Microsoft is warning organizations about a growing threat: fake remote IT workers who use stolen or fabricated identities to get hired and gain legitimate access to corporate systems. For security teams managing Microsoft 365, Defender, and SaaS integrations, this matters because the attack starts in normal HR processes and can quickly become an identity and data security incident.

What’s new

Microsoft’s latest guidance explains how defenders can detect this activity across the full hiring lifecycle, with Jasper Sleet cited as a known example of this tactic.

Pre-recruitment detection in Workday

Microsoft observed suspicious use of Workday Recruiting Web Service endpoints exposed through external career sites. Key behaviors include:

  • Repeated access to hrrecruiting/* API endpoints
  • Calls to job application, resume, and questionnaire APIs
  • Multiple external accounts showing the same repeating access pattern
  • Activity originating from known threat actor infrastructure

With the Microsoft Defender for Cloud Apps Workday connector, organizations can track these API calls, identify external accounts, and compare activity against threat intelligence.

Recruiting phase investigation

During interviews and document handling, defenders should correlate additional signals such as:

  • Suspicious email exchanges with hiring teams
  • External Teams messages from risky IP addresses or accounts
  • Activity in Zoom or Cisco Webex via Defender for Cloud Apps connectors
  • DocuSign activity related to offer letters from suspicious sources

This helps security and HR teams flag fraudulent candidates earlier in the process.
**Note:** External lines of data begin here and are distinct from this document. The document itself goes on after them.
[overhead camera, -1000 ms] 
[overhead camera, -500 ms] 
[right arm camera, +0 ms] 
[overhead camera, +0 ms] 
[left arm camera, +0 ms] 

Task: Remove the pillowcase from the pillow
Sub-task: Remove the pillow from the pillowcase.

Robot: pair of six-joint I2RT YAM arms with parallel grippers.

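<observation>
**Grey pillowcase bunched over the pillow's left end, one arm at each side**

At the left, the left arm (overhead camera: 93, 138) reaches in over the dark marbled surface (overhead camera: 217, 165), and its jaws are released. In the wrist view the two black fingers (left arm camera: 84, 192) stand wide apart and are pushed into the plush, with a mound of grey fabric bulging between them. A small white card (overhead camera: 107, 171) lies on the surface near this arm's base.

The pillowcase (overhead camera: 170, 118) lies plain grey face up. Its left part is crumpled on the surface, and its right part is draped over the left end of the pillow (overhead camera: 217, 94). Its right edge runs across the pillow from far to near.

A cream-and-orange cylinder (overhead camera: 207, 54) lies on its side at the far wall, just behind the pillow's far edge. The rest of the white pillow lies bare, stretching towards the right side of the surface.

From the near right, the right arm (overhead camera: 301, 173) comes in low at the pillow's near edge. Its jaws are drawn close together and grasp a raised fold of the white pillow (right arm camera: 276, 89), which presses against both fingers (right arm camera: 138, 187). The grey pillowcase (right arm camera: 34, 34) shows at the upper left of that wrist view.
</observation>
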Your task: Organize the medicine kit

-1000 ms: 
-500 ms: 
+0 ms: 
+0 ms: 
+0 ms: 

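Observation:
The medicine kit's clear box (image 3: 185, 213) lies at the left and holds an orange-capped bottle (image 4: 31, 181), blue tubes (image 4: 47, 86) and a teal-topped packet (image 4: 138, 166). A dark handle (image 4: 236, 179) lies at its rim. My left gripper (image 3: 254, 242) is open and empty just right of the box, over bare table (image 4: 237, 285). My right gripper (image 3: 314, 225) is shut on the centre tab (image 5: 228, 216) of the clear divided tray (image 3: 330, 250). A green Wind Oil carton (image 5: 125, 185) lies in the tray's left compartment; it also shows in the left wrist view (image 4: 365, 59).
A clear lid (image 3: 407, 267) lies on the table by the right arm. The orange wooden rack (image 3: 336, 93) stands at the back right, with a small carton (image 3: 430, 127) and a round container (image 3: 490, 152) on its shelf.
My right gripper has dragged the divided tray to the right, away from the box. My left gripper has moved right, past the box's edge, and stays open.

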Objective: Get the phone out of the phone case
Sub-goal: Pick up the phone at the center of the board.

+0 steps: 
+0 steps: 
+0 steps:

Post-hire identity and SaaS monitoring

Once hired, the risk increases because the actor receives a legitimate account. Microsoft observed cases where new hire Workday sign-ins and payroll changes came from known malicious infrastructure. After onboarding, defenders should watch for:

  • Impossible travel alerts on new hire accounts
  • Access from anonymous proxies or unusual locations
  • Search and download activity in Teams, SharePoint, OneDrive, and Exchange Online
  • Unusual data access patterns during the first weeks or months of employment

Why this matters for IT admins

This is not just an HR issue. A fraudulent hire can bypass many traditional perimeter defenses because they receive valid credentials and approved access. Security teams need visibility across HR systems, Entra ID, Microsoft 365, and third-party collaboration tools to catch the behavior early.

  • Review Workday API telemetry for repeated hrrecruiting/* activity
  • Enable and validate Defender for Cloud Apps connectors for Workday, Zoom, Webex, and DocuSign where applicable
  • Hunt for suspicious communications involving candidates and external accounts
  • Closely monitor new hire identities for impossible travel, proxy use, and abnormal Microsoft 365 access
  • Coordinate HR and security investigations for suspicious onboarding events

Organizations with remote hiring programs should treat recruitment workflows as part of their identity attack surface and include them in threat hunting and detection strategies.